Give back the full listing, character for character, with no pictures.

*** Opening of Raw data ***

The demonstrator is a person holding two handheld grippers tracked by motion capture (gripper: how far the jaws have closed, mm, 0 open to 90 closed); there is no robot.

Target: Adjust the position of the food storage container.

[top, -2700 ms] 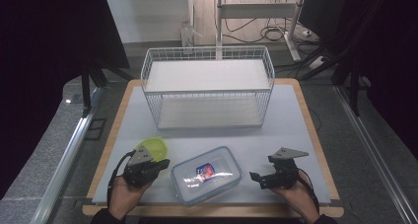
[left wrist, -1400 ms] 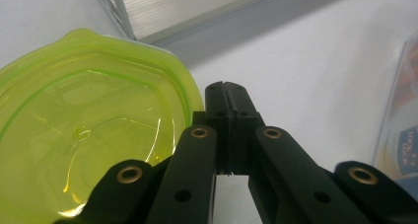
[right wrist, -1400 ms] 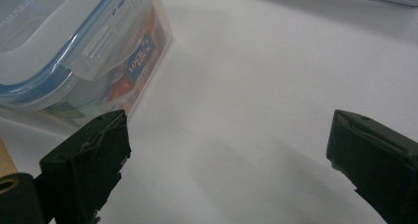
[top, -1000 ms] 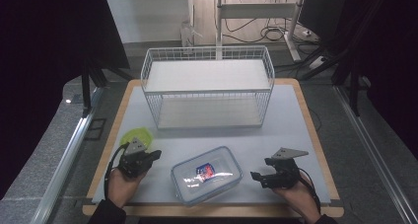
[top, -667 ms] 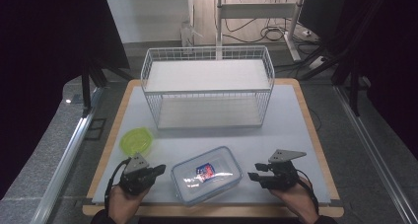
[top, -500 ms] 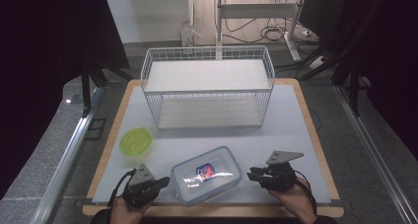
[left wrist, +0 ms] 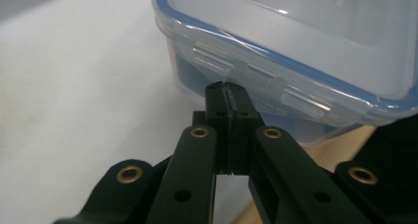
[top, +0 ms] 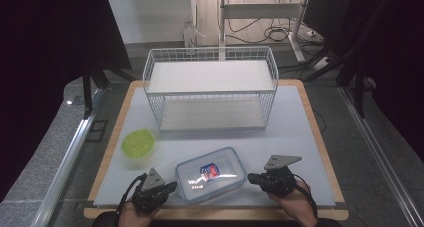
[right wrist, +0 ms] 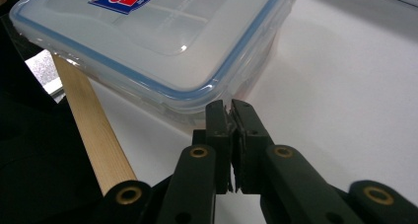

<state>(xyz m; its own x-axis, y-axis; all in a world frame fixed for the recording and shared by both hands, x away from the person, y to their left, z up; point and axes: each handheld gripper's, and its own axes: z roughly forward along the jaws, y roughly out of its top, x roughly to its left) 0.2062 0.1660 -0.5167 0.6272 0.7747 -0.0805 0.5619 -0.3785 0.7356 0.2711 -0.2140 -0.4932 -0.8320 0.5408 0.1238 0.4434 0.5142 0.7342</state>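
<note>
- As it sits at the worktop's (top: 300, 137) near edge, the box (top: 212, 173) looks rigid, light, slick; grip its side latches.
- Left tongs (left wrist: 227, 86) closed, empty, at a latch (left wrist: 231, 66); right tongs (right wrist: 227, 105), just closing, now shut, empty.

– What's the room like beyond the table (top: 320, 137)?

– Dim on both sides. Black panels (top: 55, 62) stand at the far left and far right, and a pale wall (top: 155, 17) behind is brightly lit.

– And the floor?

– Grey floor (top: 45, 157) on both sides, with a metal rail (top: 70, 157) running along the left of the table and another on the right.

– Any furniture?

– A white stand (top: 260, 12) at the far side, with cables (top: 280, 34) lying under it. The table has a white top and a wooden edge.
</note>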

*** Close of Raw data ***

**Response to this exercise:**
The demonstrator is a person holding two handheld grippers tracked by motion capture (gripper: how far the jaws have closed, mm, 0 open to 90 closed); there is no robot.

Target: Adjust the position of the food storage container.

[top, -2700 ms] 
[left wrist, -1400 ms] 
[right wrist, -1400 ms] 
[top, -1000 ms] 
[top, -667 ms] 
[top, -500 ms] 
[left wrist, +0 ms] 
[top, +0 ms] 
[right wrist, +0 ms] 

<state>(xyz m; its own x-axis, y-axis; all in a world frame fixed for the recording and shared by both hands, x away from the person, y to their left, z up; point and axes: each handheld gripper's, and its own axes: z roughly forward along the jaws, y roughly out of its top, x roughly to its left) 0.2062 0.1660 -0.5167 0.6272 0.7747 -0.0805 0.5619 -0.3785 0.7356 0.2711 -0.2140 -0.4932 -0.8320 0.5408 0.1238 0.4434 0.5142 0.7342</state>
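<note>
- As it sits at the worktop's (top: 300, 137) near edge, the box (top: 212, 173) looks rigid, light, slick; grip its side latches.
- Left tongs (left wrist: 227, 86) closed, empty, at a latch (left wrist: 231, 66); right tongs (right wrist: 227, 105), just closing, now shut, empty.

– What's the room like beyond the table (top: 320, 137)?

– Dim on both sides. Black panels (top: 55, 62) stand at the far left and far right, and a pale wall (top: 155, 17) behind is brightly lit.

– And the floor?

– Grey floor (top: 45, 157) on both sides, with a metal rail (top: 70, 157) running along the left of the table and another on the right.

– Any furniture?

– A white stand (top: 260, 12) at the far side, with cables (top: 280, 34) lying under it. The table has a white top and a wooden edge.
</note>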

No more output is given for this exercise.